Chapter 1: Crimson Veins in Ashes
Opening Scene: The World
The city sprawled like a wound across the earth. Towering skyscrapers—rusted, cracked, and half-abandoned—stared down at streets slick with soot, rain, and blood. Neon signs flickered, powerless against the omnipresent darkness. Somewhere in the alleys, a scavenger screamed, the sound swallowed instantly by the grinding, industrial hum of the city.
The government no longer ruled here. Gangs of corrupted Flow-users—descendants of clans long erased—roamed freely. Ordinary citizens cowered, paying protection money or disappearing into the night. Those who resisted were left broken or worse.
A single law existed: Survival came at the expense of another.
Scene 2: Ajin Enters
Ajin Akura walked through this nightmare like a ghost. Shadows clung to him, his black combat boots sloshing through puddles of rainwater mixed with ash. His striped shirt clung to his frame, sleeves rolled halfway up, revealing faint crimson-black tattoos curling along his forearms like living veins.
Every step exuded lethal precision. He wasn't just a man—he was a warning.
Even the gang members hanging by a neon-lit corner froze for a heartbeat as he passed. The older ones recognized the Akura sigil etched faintly on his gauntlets. Whispers followed him like vultures circling carrion.
"The last Akura… a ghost."
Ajin didn't acknowledge them. His mind was elsewhere: calculating, weighing, planning.
Scene 3: The Mission
Ajin's destination was the Black Market of Flow Relics, deep in the city's lower underbelly. He moved with silence and purpose, stepping over broken glass and corpses alike.
Inside, the stench of blood, iron, and burnt oil hit him. Merchants haggled over weapons, Flow scrolls, and cursed relics, while heavily tattooed Flow-users played dice with their limbs—betting lives as casually as coins.
Ajin ignored the chaos. His goal was singular: retrieve a forbidden scroll belonging to the Akura Clan, one that contained techniques lost for generations.
But he knew every step drew attention. Every movement could be his last.
Scene 4: Encounter with Oppression
A man, taller and bulkier than most, blocked his path. His body was a map of scars and tattoos. Flow pulsed visibly beneath his skin—an ominous red glow.
"What do we have here?" the man sneered. "A lost child playing in the ruins? The Akura's last ghost… come to die, huh?"

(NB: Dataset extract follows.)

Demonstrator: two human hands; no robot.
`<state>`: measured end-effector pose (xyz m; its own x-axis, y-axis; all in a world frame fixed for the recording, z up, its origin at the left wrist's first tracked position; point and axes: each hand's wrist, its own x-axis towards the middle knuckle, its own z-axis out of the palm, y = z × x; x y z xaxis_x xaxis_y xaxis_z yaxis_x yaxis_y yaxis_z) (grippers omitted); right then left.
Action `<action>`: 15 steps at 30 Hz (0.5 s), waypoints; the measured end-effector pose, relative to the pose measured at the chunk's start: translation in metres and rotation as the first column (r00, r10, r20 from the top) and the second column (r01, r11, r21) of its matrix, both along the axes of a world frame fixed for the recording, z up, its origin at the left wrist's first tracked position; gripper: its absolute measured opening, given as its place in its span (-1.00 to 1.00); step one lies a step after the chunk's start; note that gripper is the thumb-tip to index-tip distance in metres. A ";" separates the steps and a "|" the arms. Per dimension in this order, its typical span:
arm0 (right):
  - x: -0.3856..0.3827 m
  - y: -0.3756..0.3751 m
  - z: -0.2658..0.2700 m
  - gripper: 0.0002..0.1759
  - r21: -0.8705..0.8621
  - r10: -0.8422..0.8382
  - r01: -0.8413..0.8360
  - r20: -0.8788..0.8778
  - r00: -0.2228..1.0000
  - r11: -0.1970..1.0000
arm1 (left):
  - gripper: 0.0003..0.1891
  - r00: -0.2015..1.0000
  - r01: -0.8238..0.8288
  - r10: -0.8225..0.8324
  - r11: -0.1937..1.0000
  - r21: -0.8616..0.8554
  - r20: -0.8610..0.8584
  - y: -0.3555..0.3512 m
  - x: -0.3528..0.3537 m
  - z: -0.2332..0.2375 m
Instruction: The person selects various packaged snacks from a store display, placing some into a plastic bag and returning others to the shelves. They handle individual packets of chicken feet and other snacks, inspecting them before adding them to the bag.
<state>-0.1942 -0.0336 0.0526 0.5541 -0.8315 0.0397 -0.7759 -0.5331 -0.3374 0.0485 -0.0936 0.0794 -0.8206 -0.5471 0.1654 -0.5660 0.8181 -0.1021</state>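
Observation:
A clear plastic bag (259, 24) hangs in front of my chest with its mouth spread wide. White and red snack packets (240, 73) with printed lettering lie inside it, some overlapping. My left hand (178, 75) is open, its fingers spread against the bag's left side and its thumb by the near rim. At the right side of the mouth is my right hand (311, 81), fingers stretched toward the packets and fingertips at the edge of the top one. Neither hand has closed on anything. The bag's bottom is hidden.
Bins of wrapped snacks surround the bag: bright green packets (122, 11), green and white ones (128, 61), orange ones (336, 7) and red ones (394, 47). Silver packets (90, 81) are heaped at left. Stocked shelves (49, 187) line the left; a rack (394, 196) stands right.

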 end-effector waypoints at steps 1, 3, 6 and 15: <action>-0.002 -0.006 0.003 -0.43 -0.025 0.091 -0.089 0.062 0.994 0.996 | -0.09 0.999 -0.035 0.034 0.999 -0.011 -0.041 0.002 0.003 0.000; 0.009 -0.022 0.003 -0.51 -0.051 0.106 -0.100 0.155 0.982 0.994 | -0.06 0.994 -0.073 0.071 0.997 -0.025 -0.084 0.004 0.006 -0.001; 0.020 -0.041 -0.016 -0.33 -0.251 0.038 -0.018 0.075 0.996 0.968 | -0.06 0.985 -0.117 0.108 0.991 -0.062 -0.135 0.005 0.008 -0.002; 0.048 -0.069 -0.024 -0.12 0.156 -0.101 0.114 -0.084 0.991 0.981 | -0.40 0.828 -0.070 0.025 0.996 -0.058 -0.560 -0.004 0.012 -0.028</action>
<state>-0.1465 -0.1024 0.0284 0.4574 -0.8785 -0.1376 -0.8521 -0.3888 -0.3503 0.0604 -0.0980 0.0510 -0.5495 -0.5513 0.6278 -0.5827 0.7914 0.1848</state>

Ajin didn't flinch. He tilted his head slightly, steel-gray eyes boring into the man.
"I didn't come to talk," Ajin said, voice low, calm, like a predator.
The man laughed, the sound hollow and cruel. "Then die."
Before a punch could land, Ajin's tattoos ignited faintly, crimson veins glowing along his arms. His gauntlets flared with a dangerous heat.
In a blur, Ajin's fist struck the man's chest, sending him crashing into a stack of Flow scrolls. The other patrons gasped—the air itself seemed to freeze.
Ajin didn't smile. He never did. He simply walked past, retrieving the scroll and melting back into the darkness.
Scene 5: Internal Reflection
As he emerged into the rainy streets, Ajin's mind drifted.
"They all see a monster… but they don't know what monsters are. They've forgotten who we were. They don't know the truth… and maybe that's for the best."
The crimson tattoos receded slowly, leaving faint burn marks beneath his skin. He clutched the scroll to his chest, feeling the weight not just of the paper, but of the history, blood, and curse it represented.
Somewhere in the distance, a child screamed. Somewhere else, a life ended unnoticed. And above all, the city remained the same—dark, broken, and merciless.
Ajin lifted his head, rain soaking his hair and running down his sharp eyes.
"I will restore the Akura… or I will die trying. And if they call me a monster… I will become one that even they cannot forget."
With that, he disappeared into the night, a lone shadow carrying the legacy of a fallen clan, the weight of curses in his veins, and the fire of vengeance in his soul.